With the high-quality optics with the MTF high enough not to limit the quality of the image projected by the low display resolution, it can be argued that simple sharpening works quite well most of the time. However, upon further investigation, issues do crop up. Let's take a look at the limits and flaws of Link Sharpening and compare it to optical aberrations correction technology, DLVR.

When a relatively low-resolution display is used, over-sharpening can be tolerated as it is masked by other imperfections, e.g., the screen-door effect. But there are cases where this over-sharpening is really objectionable, like human skin texture, as seen below:

Left: Original image. Right: As it looks in Quest Pro, texture loss.
Left: Quest Pro with Link Sharpening, texture corrupted.
Right: with Almalence Digital Lens, texture preserved.

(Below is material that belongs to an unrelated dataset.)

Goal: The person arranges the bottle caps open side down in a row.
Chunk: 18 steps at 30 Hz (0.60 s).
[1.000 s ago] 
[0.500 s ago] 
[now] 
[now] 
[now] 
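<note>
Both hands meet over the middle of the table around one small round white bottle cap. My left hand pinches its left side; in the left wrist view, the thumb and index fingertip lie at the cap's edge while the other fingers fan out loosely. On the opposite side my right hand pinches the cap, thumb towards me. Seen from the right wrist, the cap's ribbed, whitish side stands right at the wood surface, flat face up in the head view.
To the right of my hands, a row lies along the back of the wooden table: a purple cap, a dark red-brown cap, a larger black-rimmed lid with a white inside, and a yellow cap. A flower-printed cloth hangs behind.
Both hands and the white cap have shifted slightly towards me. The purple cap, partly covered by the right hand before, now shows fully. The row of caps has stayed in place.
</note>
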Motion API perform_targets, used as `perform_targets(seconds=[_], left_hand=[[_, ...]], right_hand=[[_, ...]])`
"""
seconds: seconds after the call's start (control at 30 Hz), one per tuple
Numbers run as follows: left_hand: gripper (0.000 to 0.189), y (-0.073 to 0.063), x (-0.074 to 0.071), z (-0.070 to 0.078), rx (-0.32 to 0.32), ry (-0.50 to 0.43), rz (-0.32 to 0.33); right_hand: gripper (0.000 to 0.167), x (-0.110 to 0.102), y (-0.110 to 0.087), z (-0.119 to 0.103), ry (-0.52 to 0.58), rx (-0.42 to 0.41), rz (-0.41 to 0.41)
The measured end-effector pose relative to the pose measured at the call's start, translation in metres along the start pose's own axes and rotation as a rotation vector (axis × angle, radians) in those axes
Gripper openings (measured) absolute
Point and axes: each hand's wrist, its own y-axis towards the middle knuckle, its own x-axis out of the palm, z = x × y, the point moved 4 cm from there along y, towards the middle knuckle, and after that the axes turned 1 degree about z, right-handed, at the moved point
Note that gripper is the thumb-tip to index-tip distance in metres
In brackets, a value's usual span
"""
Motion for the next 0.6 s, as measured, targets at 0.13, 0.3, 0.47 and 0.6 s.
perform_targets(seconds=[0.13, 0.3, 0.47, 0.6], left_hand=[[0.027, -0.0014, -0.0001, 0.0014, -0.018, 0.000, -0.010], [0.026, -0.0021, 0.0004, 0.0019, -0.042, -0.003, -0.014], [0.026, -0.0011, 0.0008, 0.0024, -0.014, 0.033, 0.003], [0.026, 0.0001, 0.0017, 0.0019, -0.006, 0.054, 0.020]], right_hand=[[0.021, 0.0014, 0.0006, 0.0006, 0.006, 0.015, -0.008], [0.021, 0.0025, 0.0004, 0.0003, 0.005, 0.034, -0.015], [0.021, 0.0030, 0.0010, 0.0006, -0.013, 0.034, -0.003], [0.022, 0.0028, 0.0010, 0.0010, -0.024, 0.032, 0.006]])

The issues caused by sharpening can be clearly demonstrated by using a fine checkerboard and line pattern. This pattern provides the highest-frequency high-contrast content.

Original checkerboard patch

The fine structure of the pattern is not fully resolvable by the display due to texture re-sampling used to correct lens geometry distortion. This creates high-frequency peaks and valleys of light intensity when such a pattern is displayed in an HMD. If sharpening is applied to the checkerboard patch pattern, it becomes sprinkled with light intensity spike artifacts.

QP-patch-asis.png, QP-patch-LS.png

This means similar artifacts will also appear on any strong slanted edge or high-contrast fine textures in regular scenes. For comparison, the Digital Lens produces no artifacts:

QP-patch-LS.png, QP-patch-DL.png

So, why can't simple edge enhancement techniques like scene pre-sharpening be adjusted to avoid these artifacts? Many types of optical aberrations cause smear and blur (spherical aberration, coma, and astigmatism, to name a few). Sharpening techniques are not designed to match the optical aberrations in a precise way. Stronger sharpening does not do a better job; on the contrary, it results in overshoot and ringing.

And, of course, as optical aberrations depend on the eye position, a technique utilizing eye-tracking (such as DLVR) is required to eliminate them.

Lateral Chromatic Aberration example:

Full chart, the circle shows the fovea area.
QP-lcachart-asis.png, QP-lcachart-LS.png

Compare to the dynamic aberration correction by DLVR:

QP-lcachart-asis.png, QP-lcachart-DL.png

Conclusion

Even for a combination of a low-resolution projector and high-performance optics, a dynamic aberration correction technique can improve visual image quality. On the contrary, sharpening techniques result in artifacts and visually corrupted picture. The example images provided throughout this article were captured at the ideal position of the eye centered at the optical axis and the eye pupil following the gaze direction. The effects get even more pronounced as the eye moves further off the alignment sweet spot. Sharpening cannot possibly negate stronger, asymmetric, and wavelength-dependent optical smear, which appears in this case.

Furthermore, the capability of sharpening techniques to improve image quality in higher-resolution displays will be prohibitively low compared to dynamic optical aberration correction techniques such as Almalence DLVR, which address the crucial limiting factor.

Additional information: the images in this article were captured with the 87-ppd camera within Almalence Human Eye Simulator.